Analyse: Lowe’s a choisi le Québec

Lowe’s a annoncé, mercredi, la fermeture de 34 autres magasins au Canada, dont 12 au Québec, soit 11 Rona et un Réno-Dépôt.
Photo: Jacques Nadeau Le Devoir Lowe’s a annoncé, mercredi, la fermeture de 34 autres magasins au Canada, dont 12 au Québec, soit 11 Rona et un Réno-Dépôt.

Lowe’s avait échoué au test des relations publiques lors des annonces précédentes de compression chez Rona. Cette fois, une lettre est venue du président par intérim de la division canadienne du géant de la quincaillerie coiffée du titre « Nous avons choisi le Québec ».

Lowe’s a annoncé en novembre 2018 la fermeture de 27 magasins au Canada, dont 9 Rona au Québec. Puis, en octobre dernier, l’abolition de 60 postes en comptabilité à son siège social canadien à Boucherville. Sans autre avertissement. Une simple décision d’affaires prise au siège social de la Caroline du Nord en réponse à un environnement toujours plus concurrentiel. D’aucuns dénonçaient une façon de faire à l’américaine, qui traduit une définition très étroite de la notion de partie prenante. La réaction, épidermique celle-là, est venue du gouvernement Legault. Puis des quelque 150 marchands indépendants affiliés, des entrepreneurs exploitant pour la plupart des magasins de proximité solidement implantés dans leur région ou leur localité.

Lowe’s en a remis mercredi, avec l’annonce de fermeture de 34 autres magasins au Canada, dont 12 au Québec, soit 11 Rona et un Réno-Dépôt. Le syndicat estime que 500 emplois sont concernés au Québec. Lowe’s ne fournit pas de chiffre, précisant toutefois que, « compte tenu des besoins en personnel existant au sein du réseau Lowe’s Canada, les employés admissibles se verront offrir un transfert dans un magasin environnant ». S’y greffe « une réduction de nos effectifs corporatifs à travers le pays. Cette décision touche un peu moins d’une centaine d’employés au siège social de Boucherville et au bureau de Longueuil ». Une trentaine dans le reste du Canada.

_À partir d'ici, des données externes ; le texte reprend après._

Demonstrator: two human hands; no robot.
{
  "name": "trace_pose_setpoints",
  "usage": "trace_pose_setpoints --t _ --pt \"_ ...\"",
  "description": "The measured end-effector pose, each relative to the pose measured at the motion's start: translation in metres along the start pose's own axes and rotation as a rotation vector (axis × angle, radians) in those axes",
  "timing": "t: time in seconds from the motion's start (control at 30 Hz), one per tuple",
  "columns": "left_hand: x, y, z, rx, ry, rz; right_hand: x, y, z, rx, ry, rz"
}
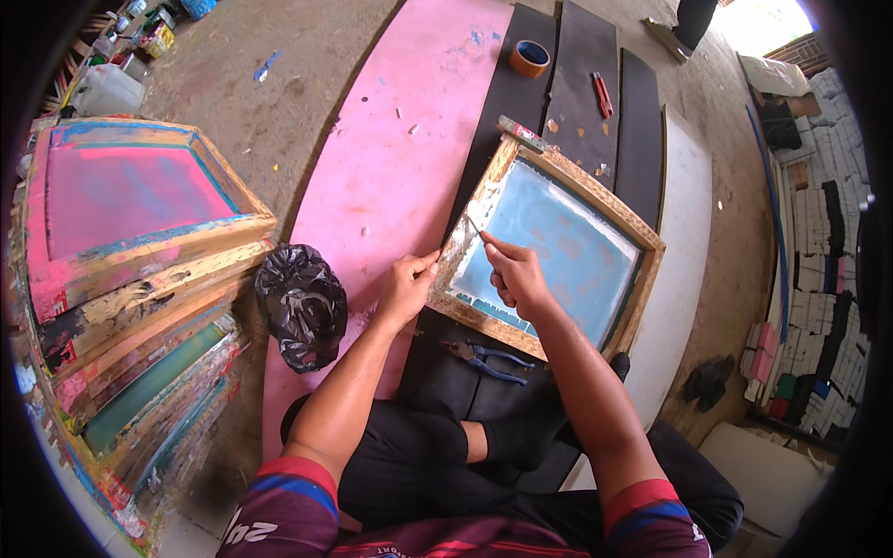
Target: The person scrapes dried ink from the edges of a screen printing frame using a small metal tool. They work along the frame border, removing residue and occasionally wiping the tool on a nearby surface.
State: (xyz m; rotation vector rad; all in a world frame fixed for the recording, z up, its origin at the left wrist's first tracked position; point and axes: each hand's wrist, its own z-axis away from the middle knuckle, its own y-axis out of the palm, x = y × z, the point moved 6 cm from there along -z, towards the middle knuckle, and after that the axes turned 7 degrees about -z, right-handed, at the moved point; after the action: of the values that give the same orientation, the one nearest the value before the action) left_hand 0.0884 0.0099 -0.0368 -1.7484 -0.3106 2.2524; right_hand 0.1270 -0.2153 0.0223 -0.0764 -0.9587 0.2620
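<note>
A wooden screen-printing frame [637, 279] with bluish mesh [558, 232] lies tilted in front of me. My left hand [409, 286] is closed at the frame's left side, fingertips pressed on its lower left corner. Over the mesh, my right hand [517, 279] pinches a thin dark pointed tool [473, 224], whose tip is at the pale, flaking left rail. What kind of tool it is stays unclear, as the fingers cover most of it. Just below the frame, pliers with blue handles [493, 361] lie on a black board.
Painted frames [158, 232] are stacked at left, beside a black plastic bag [302, 307]. A pink board [391, 139] runs beside black boards holding an orange tape roll [529, 59] and a red cutter [603, 96]. Piled material [819, 270] stands at far right. Another person's foot [670, 39] shows at the top.
</note>
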Motion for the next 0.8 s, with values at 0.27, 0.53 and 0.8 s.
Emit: trace_pose_setpoints --t 0.27,0.53,0.8 --pt "-0.002 -0.004 0.0 0.016 -0.009 -0.019 0.035 0.012 0.0 -0.115 -0.385 0.408" --pt "0.002 -0.001 -0.002 0.008 -0.002 0.027 0.044 -0.002 0.042 -0.173 -0.199 0.635" --pt "-0.003 -0.002 0.0 -0.01 0.017 0.022 0.058 0.007 0.046 -0.195 -0.24 0.766"
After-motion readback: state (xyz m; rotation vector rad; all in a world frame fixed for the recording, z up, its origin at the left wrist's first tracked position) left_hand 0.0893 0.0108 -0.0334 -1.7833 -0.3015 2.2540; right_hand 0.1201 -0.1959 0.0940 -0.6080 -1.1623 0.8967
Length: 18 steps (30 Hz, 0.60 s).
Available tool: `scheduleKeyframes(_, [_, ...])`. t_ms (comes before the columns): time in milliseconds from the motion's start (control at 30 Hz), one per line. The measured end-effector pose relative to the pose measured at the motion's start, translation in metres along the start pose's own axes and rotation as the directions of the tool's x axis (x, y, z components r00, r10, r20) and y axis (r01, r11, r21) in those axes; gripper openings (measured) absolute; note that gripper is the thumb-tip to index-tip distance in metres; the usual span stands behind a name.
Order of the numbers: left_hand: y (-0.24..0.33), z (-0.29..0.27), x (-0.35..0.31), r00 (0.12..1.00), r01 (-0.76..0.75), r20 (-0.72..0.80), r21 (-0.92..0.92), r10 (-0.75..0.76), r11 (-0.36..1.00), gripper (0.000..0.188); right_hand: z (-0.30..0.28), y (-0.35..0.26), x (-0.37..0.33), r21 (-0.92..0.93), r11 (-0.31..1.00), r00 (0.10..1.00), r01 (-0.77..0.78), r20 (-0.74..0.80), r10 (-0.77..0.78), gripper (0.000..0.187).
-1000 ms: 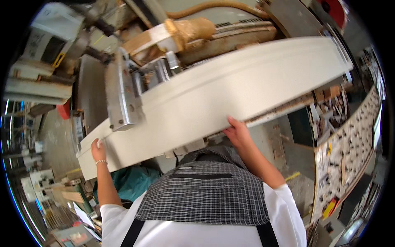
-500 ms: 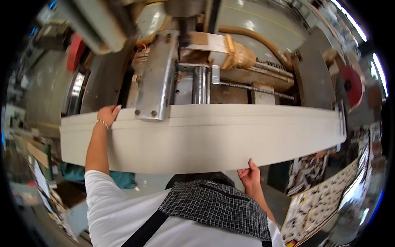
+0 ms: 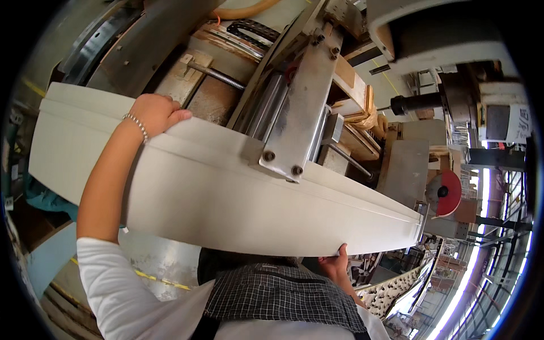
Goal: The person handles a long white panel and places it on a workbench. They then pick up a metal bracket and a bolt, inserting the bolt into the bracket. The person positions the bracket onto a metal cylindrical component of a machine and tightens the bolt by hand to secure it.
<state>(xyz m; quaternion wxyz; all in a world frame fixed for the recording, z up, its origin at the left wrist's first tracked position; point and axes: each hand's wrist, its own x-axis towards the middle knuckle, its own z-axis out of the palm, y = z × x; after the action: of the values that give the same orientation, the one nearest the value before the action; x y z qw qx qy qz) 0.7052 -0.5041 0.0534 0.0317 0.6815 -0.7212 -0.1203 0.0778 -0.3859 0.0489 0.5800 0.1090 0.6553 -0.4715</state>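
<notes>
A long cream-white panel point(image 3: 226, 192) with stepped lines along its far edge lies across the machine in front of me. My left hand point(image 3: 158, 114) is closed over the panel's far edge near its left part; the fingertips are hidden beyond the edge. At the near edge, right of my body, my right hand point(image 3: 336, 264) grips the panel with the thumb on top and the fingers underneath, mostly hidden. A metal bar point(image 3: 306, 107) with bolts reaches over the panel's far edge between my hands.
Beyond the panel are steel rollers point(image 3: 268, 105), a threaded rod point(image 3: 218, 75) and a wooden block point(image 3: 349, 82). To the right stands a red round guard point(image 3: 449, 192). A large machine housing point(image 3: 436, 34) overhangs at the upper right. A spotted board point(image 3: 391, 289) lies at the lower right.
My view has turned to the right, so the machine appears tilted and nearer. Both hands keep their places on the panel's edges.
</notes>
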Motion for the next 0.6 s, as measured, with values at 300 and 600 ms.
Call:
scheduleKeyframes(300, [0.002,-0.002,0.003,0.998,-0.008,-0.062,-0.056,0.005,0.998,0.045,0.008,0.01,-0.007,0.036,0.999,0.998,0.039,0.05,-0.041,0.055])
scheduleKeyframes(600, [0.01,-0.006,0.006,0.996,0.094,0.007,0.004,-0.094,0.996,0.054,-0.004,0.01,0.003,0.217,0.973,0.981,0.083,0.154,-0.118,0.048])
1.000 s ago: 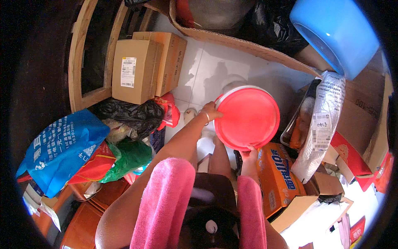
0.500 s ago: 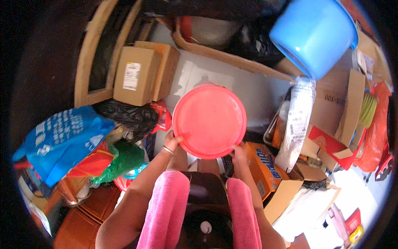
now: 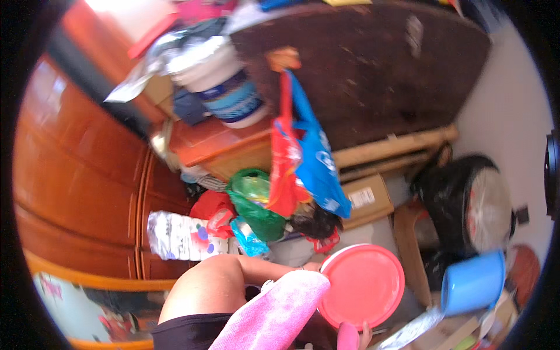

Jusque-là, le président par intérim de Lowe’s Canada, Tony Cioffi, n’était pas disponible pour des entrevues, lit-on dans le texte de La Presse canadienne. Mais une lettre est venue par courriel plus tard dans la journée. « Nous avons choisi le Québec », signe M. Cioffi. Un ajustement à une démarche de relations publiques auparavant déficiente comprenant un explicatif aussi nécessaire que légitime.

Engagement

On peut y lire : « Il y a trois ans, Lowe’s Canada a choisi le Québec pour y installer son siège social canadien. Depuis, notre engagement envers le Québec ne se dément pas, comme en atteste d’ailleurs la fermeture en juin de notre bureau de la grande région métropolitaine de Toronto, où était situé l’ancien siège social de Lowe’s au Canada, et l’achèvement de la consolidation de l’ensemble de nos activités canadiennes sur la Rive-Sud de Montréal ». Un paragraphe qui ramène à l’importance de la localisation du siège social et de l’emplacement du véritable centre décisionnel de l’entreprise, autour duquel gravitent les entreprises de services professionnels. Le chef de la direction de Lowe’s, Marvin Ellison, soulevait en appelconférence mercredi l’importance d’éliminer les duplications technologiques et les inefficacités. De créer des synergies sur les plans du marketing, de la commercialisation, de la gestion des ressources humaines et des infrastructures en technologie de l’information. Il réitérait ainsi son intention de regrouper aux États-Unis la plateforme informatique de Lowe’s Canada.

Tony Cioffi le souligne dans sa lettre. « Lowe’s Canada au Québec, c’est aussi un réseau de plus de 150 marchands affiliés, certains depuis plusieurs générations. Ces marchands s’approvisionnent chez nous et bénéficient des nombreux services et programmes que nous mettons à leur disposition pour qu’ils aient du succès dans un environnement extrêmement concurrentiel, notamment nos plateformes de commerce électronique. Mais avant toute autre chose, ces marchands sont des entrepreneurs qui exploitent leur propre entreprise et emploient, collectivement, près de 3000 personnes dans la province. »

Dans les faits, ces différences culturelles restent apparemment subordonnées à une froide concentration des services stratégiques au siège social américain. Cette mathématique d’entreprise semble oublier qu’avant son acquisition par Lowe’s, Rona était d’abord et avant tout un regroupement d’achats. Que cette acquisition réalisée il y a trois ans invitait marchands affiliés et fournisseurs québécois composant un modèle d’affaires empruntant aux magasins de proximité et à la culture entrepreneuriale à cohabiter avec, et non à se fondre dans, l’approche grande surface de Lowe’s.